Marble hatchetfish actually are suitable for my water parameters, which I didn't really think they would be, and they are smallish, max is about 1.5". The barbs hang out in the bottom half to middle mostly, catfish on the bottom so a small group of surface dwellers would be great.

I was figuring on a minimum of 8, perhaps more if they are small... up to 12. 

I am still dealing with having a betta in the tank which is my only real concern. So far there has been no indication of aggression toward any of the other fish, the marbles are not going to be an overly active fish and certainly not brightly coloured so I don't anticipate any problems. I can't see these guys ever being nippers either.

Jeff.


----------



## Byron (Mar 7, 2009)

Jeff, if this is the 37g tank in your log, with the "barbs" being cherry barbs, the hatchetfish would be OK--except with a Betta. This is risky. The Betta is a surface fish, and depending upon the individual fish may not appreciate the intrusion of hatchets. And hatchetfish in the Carnegiella genus (as Marbles are, being Carnegiella strigata) are very sedate, quiet fish, rarely moving except when they feed, "play," or spawn. I have had this fish for more than 20 years, all my time in the hobby; it is one of my favourites, so I've had plenty of time to observe its behaviours with many different individual fish. I would not subject it to possible harassment from a Betta.

I had to separate my marble hatchets from pygmy sparkling gourami one time; the gourami nipped them unbelievably, at least the males did when guarding an egg nest. The marbles are easy targets, being so quiet and sedate.

The profile explains their needs, be careful of surface water disturbance, they do not like this (neither do Betta for that matter), notwithstanding some sources still say they do. They don't. Mine are in a 4-foot and for several months a 5-foot tank, and they always congregate as far away from the filter outflow spraybar as they can, and even in my slow-flow tanks.

Byron.


----------



## JDM (Dec 9, 2012)

Yes, the betta is the only possible issue. The surface is still now. I figure if I stock these soon and there is a problem, I will re home them to the office tank or the store will take them back.,Oscar has ignored everything in the tank so far so I may try them and see what happens. 

Jeff.


----------



## Byron (Mar 7, 2009)

JDM said:


> Yes, the betta is the only possible issue. The surface is still now. I figure if I stock these soon and there is a problem, I will re home them to the office tank or the store will take them back.,Oscar has ignored everything in the tank so far so I may try them and see what happens.
> 
> Jeff.


QT them for 4-5 weeks. Hatchets are highly susceptible to ich. Depends somewhat on their origin and conditions along the way and in the store. I have mainly wild caught and from a direct importer so I rarely see ich from these, but in the past from stores I have had terrible outbreaks.


----------



## fish monger (Dec 29, 2011)

Jeff, hatchet fish aren't one of my favorites either. Barely move and are fragile...doesn't fit any tank I've ever had. Hopefully, Oscar will continue to be his laid back self; however, I wouldn't be surprised if he was a little agitated with all these new things in his domain.


----------



## JDM (Dec 9, 2012)

The store brings these in and they sell quickly so I'm not dealing with store conditions so much as transport and multiple changes in water for them. 

Thanks for the advise.

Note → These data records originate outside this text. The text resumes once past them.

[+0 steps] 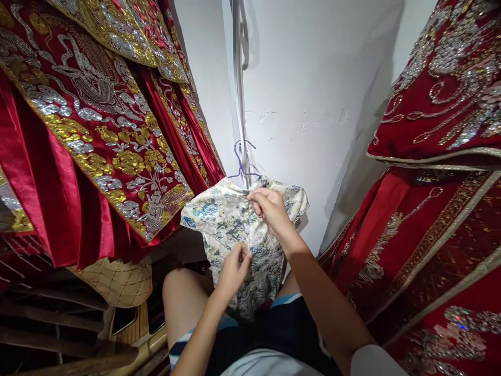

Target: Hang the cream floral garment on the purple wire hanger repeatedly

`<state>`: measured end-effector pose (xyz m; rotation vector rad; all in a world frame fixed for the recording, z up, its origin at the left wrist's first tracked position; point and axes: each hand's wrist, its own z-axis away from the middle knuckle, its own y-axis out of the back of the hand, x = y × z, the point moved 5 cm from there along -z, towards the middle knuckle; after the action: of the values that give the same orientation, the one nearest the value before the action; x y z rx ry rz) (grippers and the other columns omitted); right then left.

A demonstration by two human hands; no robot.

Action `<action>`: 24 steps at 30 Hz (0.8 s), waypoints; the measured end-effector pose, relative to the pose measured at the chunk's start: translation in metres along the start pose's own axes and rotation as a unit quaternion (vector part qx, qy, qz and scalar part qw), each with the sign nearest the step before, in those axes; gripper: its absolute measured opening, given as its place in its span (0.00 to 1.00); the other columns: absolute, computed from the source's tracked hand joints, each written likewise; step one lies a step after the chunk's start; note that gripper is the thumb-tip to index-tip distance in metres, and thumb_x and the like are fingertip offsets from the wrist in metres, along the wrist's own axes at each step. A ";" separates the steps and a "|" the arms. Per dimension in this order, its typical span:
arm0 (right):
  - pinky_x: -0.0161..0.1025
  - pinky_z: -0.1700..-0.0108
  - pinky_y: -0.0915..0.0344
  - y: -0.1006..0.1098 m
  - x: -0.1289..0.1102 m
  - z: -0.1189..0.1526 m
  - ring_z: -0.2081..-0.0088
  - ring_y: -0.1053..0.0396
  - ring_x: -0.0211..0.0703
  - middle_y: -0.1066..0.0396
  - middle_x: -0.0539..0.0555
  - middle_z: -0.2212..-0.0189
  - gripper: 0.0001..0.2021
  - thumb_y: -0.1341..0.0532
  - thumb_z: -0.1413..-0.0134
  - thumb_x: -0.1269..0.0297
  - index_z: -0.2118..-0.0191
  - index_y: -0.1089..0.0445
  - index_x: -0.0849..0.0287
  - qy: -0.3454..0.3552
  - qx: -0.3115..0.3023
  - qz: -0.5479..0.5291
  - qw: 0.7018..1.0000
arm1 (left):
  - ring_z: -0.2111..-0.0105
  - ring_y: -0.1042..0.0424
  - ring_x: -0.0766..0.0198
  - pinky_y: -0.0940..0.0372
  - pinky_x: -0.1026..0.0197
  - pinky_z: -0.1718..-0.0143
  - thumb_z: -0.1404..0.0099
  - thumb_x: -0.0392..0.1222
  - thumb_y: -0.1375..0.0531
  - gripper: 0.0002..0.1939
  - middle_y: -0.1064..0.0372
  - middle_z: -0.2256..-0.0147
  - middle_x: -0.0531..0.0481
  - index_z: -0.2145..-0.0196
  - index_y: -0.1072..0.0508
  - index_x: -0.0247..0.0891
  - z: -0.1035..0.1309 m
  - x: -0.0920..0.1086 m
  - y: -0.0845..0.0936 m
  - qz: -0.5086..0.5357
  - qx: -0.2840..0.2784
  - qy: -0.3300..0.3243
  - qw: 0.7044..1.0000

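Note:
A short-sleeved white blouse or dress [211, 214] with blue floral print hangs in front of me, its lower end between my knees. A purple wire hanger [240, 167] sticks out of its neckline. My right hand [270, 206] pinches the garment just below the collar, at the top of the centre seam. Lower on the same seam, my left hand [236, 266] is closed with thumb and fingertips together against the cloth. Whatever small part lies in the left fingertips is too small to make out.
Red garments with gold and silver embroidery [129, 162] hang at left. Beaded red garments [438, 120] hang at right. Behind the hanger are a white wall [305, 68] and a vertical metal strip [237, 68]. A phone-like dark object [124, 318] rests on wooden slats at lower left.

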<state>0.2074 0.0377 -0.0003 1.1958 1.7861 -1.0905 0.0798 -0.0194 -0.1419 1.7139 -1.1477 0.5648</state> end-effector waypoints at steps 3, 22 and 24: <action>0.31 0.81 0.54 0.004 0.004 0.006 0.85 0.48 0.30 0.41 0.42 0.88 0.05 0.40 0.52 0.65 0.74 0.30 0.60 0.012 -0.001 0.011 1.000 | 0.63 0.28 0.60 0.37 0.60 0.58 0.29 0.43 0.45 0.10 0.29 0.65 0.49 0.52 0.32 0.40 -0.034 0.056 0.044 0.013 0.101 -0.113 0.988; 0.32 0.79 0.54 -0.001 0.092 0.059 0.84 0.47 0.32 0.42 0.44 0.87 0.06 0.41 0.59 0.63 0.80 0.37 0.57 -0.074 -0.018 0.038 0.996 | 0.76 0.39 0.73 0.35 0.65 0.62 0.30 0.28 0.47 0.10 0.41 0.77 0.59 0.69 0.33 0.33 -0.087 0.012 0.201 0.273 0.473 0.066 0.835; 0.32 0.80 0.53 -0.002 0.100 0.070 0.84 0.48 0.32 0.42 0.44 0.87 0.05 0.41 0.59 0.64 0.80 0.35 0.57 -0.091 -0.019 0.005 0.996 | 0.80 0.43 0.74 0.36 0.69 0.69 0.29 0.28 0.49 0.13 0.45 0.79 0.60 0.73 0.38 0.36 -0.076 -0.019 0.189 0.364 0.458 0.108 0.803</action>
<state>0.1816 0.0073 -0.1158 1.0461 1.6514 -1.1171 -0.0862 0.0393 -0.0375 1.8128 -1.4663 2.0130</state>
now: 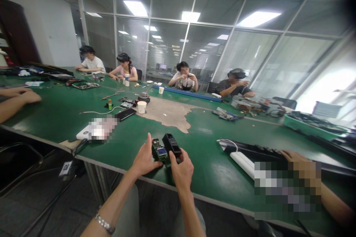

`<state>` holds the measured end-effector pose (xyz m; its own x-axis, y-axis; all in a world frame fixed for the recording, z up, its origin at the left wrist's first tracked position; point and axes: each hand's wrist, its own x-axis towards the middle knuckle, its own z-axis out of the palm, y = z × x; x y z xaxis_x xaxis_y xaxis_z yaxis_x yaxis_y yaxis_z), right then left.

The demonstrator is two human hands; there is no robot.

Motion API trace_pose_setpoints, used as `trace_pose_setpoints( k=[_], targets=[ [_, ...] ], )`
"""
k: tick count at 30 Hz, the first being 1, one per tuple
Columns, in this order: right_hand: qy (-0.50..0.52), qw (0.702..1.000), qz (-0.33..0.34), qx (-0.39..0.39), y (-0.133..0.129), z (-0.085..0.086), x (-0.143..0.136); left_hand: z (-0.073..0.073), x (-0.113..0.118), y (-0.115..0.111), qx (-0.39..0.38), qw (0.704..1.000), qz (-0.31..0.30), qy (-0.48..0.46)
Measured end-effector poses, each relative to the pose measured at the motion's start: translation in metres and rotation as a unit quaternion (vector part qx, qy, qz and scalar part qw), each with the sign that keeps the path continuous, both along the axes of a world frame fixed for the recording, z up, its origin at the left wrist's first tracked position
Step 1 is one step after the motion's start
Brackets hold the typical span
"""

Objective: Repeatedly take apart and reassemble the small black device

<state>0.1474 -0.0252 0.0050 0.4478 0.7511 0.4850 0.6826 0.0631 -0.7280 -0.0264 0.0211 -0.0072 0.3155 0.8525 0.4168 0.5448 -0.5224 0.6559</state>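
Near the front edge of the green table, a small circuit board with a blue-grey screen stands tilted beside a black case. My left hand is at the board's left side, its fingers apart and its thumb at the board's lower edge; whether it grips the board is unclear. My right hand has its thumb and fingers round the lower end of the black case. The board and case are side by side, and the lower part between them is partly hidden by my fingers.
The green table holds a paper cup, black phone, white device with a cable and white bar. A person's hand is at the right, another person's arms at the left. Several people sit opposite.
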Motion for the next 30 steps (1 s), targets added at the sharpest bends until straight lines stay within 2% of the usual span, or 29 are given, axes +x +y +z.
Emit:
trace_pose_setpoints(
  k=[3,8,11,14,19,26,30],
  targets=[
    [0.056,0.998,0.025,0.010,-0.005,0.012,-0.006,0.001,0.000,0.000,-0.003,1.000,-0.005,-0.004],
    [0.062,0.997,0.008,0.035,-0.006,0.035,-0.012,-0.002,-0.001,0.001,-0.006,1.000,-0.006,-0.011],
    [0.057,0.998,0.015,0.010,-0.005,0.042,-0.011,-0.003,-0.001,0.001,-0.004,1.000,-0.005,-0.014],
    [0.046,0.997,0.047,-0.030,-0.004,0.042,-0.014,-0.003,-0.001,0.001,-0.010,1.000,-0.003,-0.020],
    [0.023,0.996,0.068,-0.043,-0.001,0.040,-0.024,-0.001,-0.001,0.001,-0.005,1.000,-0.008,-0.023],
    [-0.094,0.992,0.064,-0.057,-0.002,0.048,-0.036,0.002,0.001,-0.001,-0.001,1.000,-0.006,-0.024],
    [-0.126,0.988,0.054,-0.065,-0.006,0.039,-0.037,0.001,0.003,-0.001,0.013,1.000,0.025,-0.002]
  ],
)
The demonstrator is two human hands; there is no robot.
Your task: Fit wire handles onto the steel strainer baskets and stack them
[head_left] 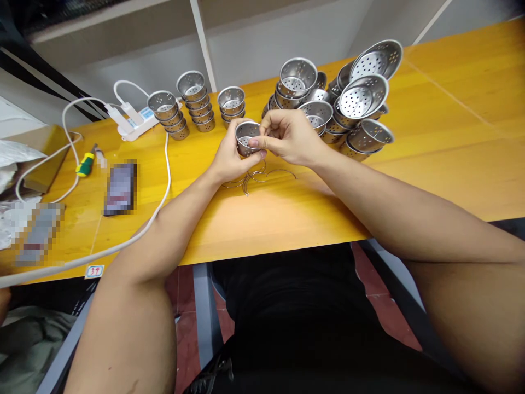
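Between the two hands sits a perforated metal cup point(247, 132), which the left hand point(232, 152) cradles by its wall while the right hand point(289, 135) brings thumb and forefinger narrowly together at the rim beside it, though whether they pinch anything is too small to tell. Good handling would seem to want the left grip steady but light, sparing the thin wall, and the right fingertips kept clear of the curved wires point(245, 187) just below the hands.
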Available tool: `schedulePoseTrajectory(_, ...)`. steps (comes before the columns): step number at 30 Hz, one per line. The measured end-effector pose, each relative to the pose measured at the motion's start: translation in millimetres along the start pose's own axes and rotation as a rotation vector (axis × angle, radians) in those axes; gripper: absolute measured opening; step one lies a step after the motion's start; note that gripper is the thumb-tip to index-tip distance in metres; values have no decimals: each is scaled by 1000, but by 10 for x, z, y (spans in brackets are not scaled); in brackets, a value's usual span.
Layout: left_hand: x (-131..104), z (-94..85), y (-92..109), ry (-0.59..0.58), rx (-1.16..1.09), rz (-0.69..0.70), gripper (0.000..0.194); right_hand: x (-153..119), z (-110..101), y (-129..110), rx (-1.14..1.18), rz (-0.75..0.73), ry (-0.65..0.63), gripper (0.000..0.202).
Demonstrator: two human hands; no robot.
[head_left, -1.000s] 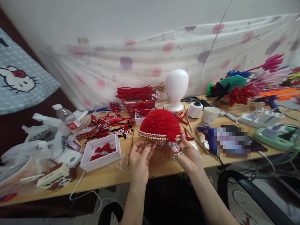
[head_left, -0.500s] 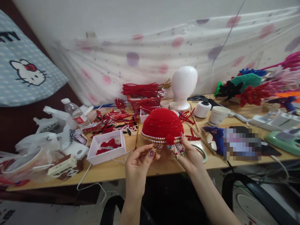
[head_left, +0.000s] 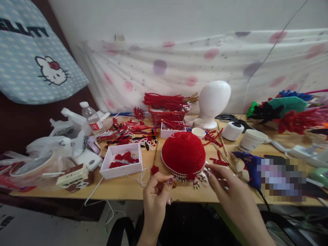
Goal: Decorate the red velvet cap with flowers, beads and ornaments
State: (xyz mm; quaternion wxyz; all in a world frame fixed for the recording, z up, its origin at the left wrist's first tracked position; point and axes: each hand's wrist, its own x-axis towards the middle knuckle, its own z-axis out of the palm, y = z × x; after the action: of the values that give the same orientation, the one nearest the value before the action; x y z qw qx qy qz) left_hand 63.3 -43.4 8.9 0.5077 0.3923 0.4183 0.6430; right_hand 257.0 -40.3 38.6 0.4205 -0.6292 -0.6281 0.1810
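Note:
The domed red cap [head_left: 183,153], edged with a string of white beads, rests at the front of the table, with beaded tassels [head_left: 196,181] hanging from its front rim. Just below the rim on the left, my left hand [head_left: 157,194] is closed in a pinch on a small gold-coloured piece [head_left: 174,184]. My right hand [head_left: 230,188] is at the cap's right edge, its fingers bent together. Something thin and silvery shows at its fingertips, too small to name. A red flower ornament [head_left: 154,169] lies left of the cap.
A white box [head_left: 104,167] of red pieces stands left. Behind are a red basket [head_left: 160,116], a white foam head [head_left: 214,102] and a thread spool [head_left: 232,131]. To the right are a paper cup [head_left: 252,140] and a blue glue gun [head_left: 248,165].
The cap has come down onto the table and tipped, showing more of its top. My right hand has slid from under its rim to its right edge. The left hand still pinches the gold-coloured piece.

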Motion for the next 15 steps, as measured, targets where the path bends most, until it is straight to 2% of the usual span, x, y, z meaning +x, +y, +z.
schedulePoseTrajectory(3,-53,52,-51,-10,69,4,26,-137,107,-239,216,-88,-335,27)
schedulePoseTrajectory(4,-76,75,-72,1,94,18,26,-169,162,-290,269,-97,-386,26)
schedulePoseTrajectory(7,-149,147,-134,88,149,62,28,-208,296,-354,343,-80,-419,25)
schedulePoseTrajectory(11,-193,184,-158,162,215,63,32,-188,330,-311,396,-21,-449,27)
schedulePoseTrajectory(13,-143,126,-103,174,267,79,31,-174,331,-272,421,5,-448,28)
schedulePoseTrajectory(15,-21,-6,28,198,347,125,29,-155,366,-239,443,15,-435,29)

My daughter really wants these and I think there is a good chance they will work out but she understands that they may not. I'll let her decide based on all the possible issues mentioned. She might decide its not worth the risk on her own.

Jeff


----------



## jennesque (May 11, 2011)

I just added a school of these to my 37gal.  I love them already... I got 7 so far. I may pick up another two. I'll second that they like the least amount of surface disturbance.. They are now always at the opposite end of the small sponge filter I have running.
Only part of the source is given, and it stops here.